06/04/2026
If you have Primary Biliary Cholangitis (PBC), you've probably heard your doctor talk about "ALP" – a blood marker that measures liver damage. High ALP levels mean your liver is under attack. The goal of treatment is to bring ALP down to normal levels, which is linked to better long-term outcomes and a lower risk of needing a liver transplant.
Now, new data from multiple clinical trials show that the medication Livdelzi (seladelpar) is helping more PBC patients reach that goal – including those with only moderately elevated ALP levels who have been underrepresented in past studies.

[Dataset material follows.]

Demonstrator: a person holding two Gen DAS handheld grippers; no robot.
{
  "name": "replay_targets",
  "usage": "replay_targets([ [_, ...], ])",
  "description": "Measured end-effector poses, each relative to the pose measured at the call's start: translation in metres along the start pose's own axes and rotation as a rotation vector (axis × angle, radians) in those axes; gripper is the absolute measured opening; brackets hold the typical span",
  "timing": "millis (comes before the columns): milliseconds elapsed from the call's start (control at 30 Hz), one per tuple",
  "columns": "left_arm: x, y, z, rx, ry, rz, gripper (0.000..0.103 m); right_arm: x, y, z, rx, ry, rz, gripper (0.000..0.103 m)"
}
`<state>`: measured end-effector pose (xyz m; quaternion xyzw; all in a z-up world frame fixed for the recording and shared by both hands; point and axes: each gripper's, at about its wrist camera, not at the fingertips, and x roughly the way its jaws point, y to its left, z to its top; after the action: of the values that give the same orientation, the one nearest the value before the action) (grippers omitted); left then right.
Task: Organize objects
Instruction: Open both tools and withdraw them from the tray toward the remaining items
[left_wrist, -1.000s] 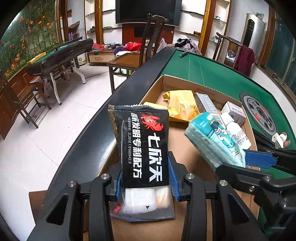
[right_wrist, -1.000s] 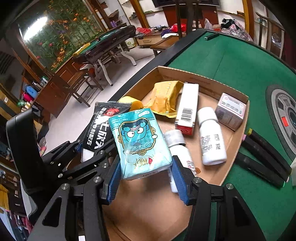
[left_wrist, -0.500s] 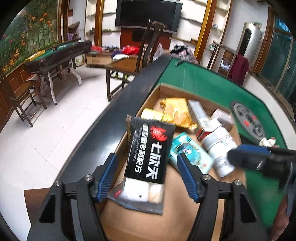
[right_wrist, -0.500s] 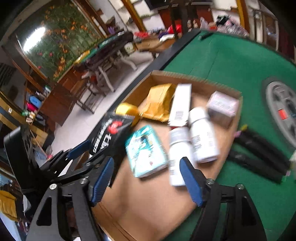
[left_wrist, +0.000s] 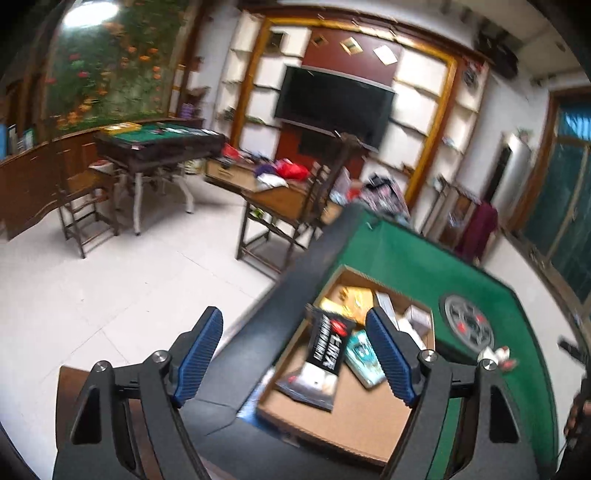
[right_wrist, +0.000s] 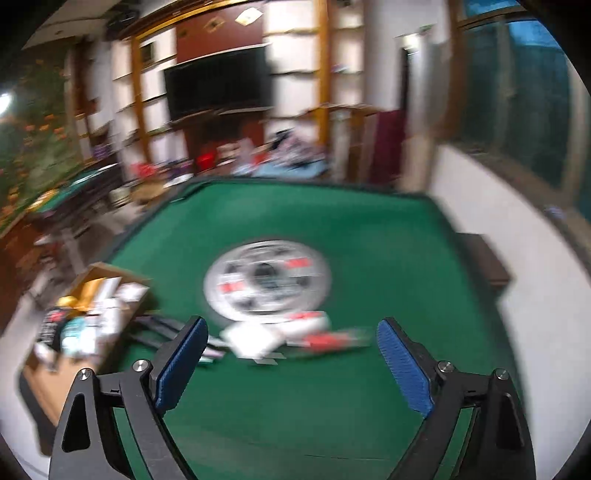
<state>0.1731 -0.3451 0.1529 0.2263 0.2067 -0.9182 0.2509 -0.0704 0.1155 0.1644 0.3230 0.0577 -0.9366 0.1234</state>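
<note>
Both grippers are empty w/ jaws spread wide. Left gripper (left_wrist: 295, 354) hangs above the cardboard box (left_wrist: 354, 424), which sits at the left edge of the green table (left_wrist: 417, 258). Inside the box: black sachet (left_wrist: 327, 350) near the left wall, teal tissue pack (left_wrist: 364, 356) just beside it, yellow packets (left_wrist: 351, 297) toward the far wall, plus white bottles/boxes too blurred to tell apart.

Right gripper (right_wrist: 291, 354) points across the table toward loose items still outside the box: a white packet (right_wrist: 253, 339) and a red-and-white item (right_wrist: 325, 336), both lying near the round centre disc (right_wrist: 267, 280) on its near side. Dark pens (right_wrist: 159, 328) lie on the felt btw box and white packet. This view is heavily smeared, so exact shapes can't be read.

Step in hand, IMO: go fetch the next loose item w/ the right gripper. To do it well: let the view settle first, line the open fingers square across the white packet's narrow side, come down flat to the felt, close gently since it looks thin and flexible. Keep the left gripper clear of the box opening so the drop spot near the box's near wall is free.
</note>
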Motion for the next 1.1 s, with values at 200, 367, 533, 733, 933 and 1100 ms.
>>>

In one ongoing study tracking patients for up to two years, 83% achieved normal ALP levels after one year and 74% after two years. Another analysis found that among patients who responded well to Livdelzi in the first year, 85% showed either stabilization or reduction in liver scarring (fibrosis) over three years.
Livdelzi is already approved as an add-on for patients who don't respond fully to the standard medication UDCA, or for those who cannot tolerate UDCA. It also helps relieve itching, one of PBC's most debilitating symptoms.

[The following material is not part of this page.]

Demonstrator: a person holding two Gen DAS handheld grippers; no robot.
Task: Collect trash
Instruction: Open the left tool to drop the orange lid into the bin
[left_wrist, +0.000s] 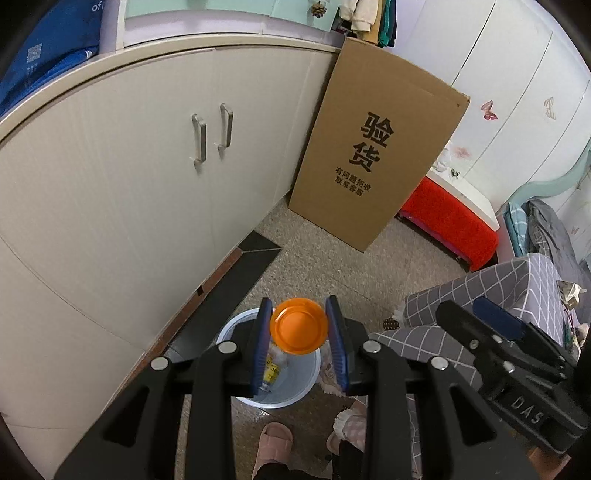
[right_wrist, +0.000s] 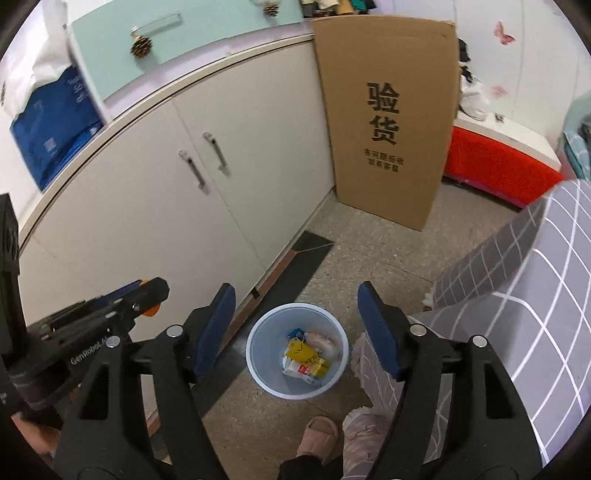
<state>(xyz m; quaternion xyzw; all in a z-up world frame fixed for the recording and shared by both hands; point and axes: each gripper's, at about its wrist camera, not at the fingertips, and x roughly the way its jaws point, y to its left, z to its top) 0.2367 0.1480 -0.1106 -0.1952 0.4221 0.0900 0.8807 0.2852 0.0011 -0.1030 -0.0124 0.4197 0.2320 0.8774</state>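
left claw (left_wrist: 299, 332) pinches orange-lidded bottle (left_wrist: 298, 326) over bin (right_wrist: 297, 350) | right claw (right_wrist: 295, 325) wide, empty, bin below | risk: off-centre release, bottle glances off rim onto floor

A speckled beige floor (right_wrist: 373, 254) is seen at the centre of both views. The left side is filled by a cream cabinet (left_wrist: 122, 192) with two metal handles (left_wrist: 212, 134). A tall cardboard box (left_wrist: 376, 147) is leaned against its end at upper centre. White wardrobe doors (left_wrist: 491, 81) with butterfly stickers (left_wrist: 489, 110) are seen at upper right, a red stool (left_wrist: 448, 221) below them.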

How this benefits patients: If you're on UDCA but your ALP levels remain above normal, Livdelzi offers a proven second option to protect your liver long-term. These new studies show it works even for people with mild-to-moderate ALP elevations – not just severe cases. Talk to your hepatologist about whether adding Livdelzi could help you reach ALP normalization and reduce your risk of disease progression.
Livdelzi (seladelpar) effectively reduces levels of alkaline phosphatase (ALP), a key marker of liver damage, per data from PBC trials.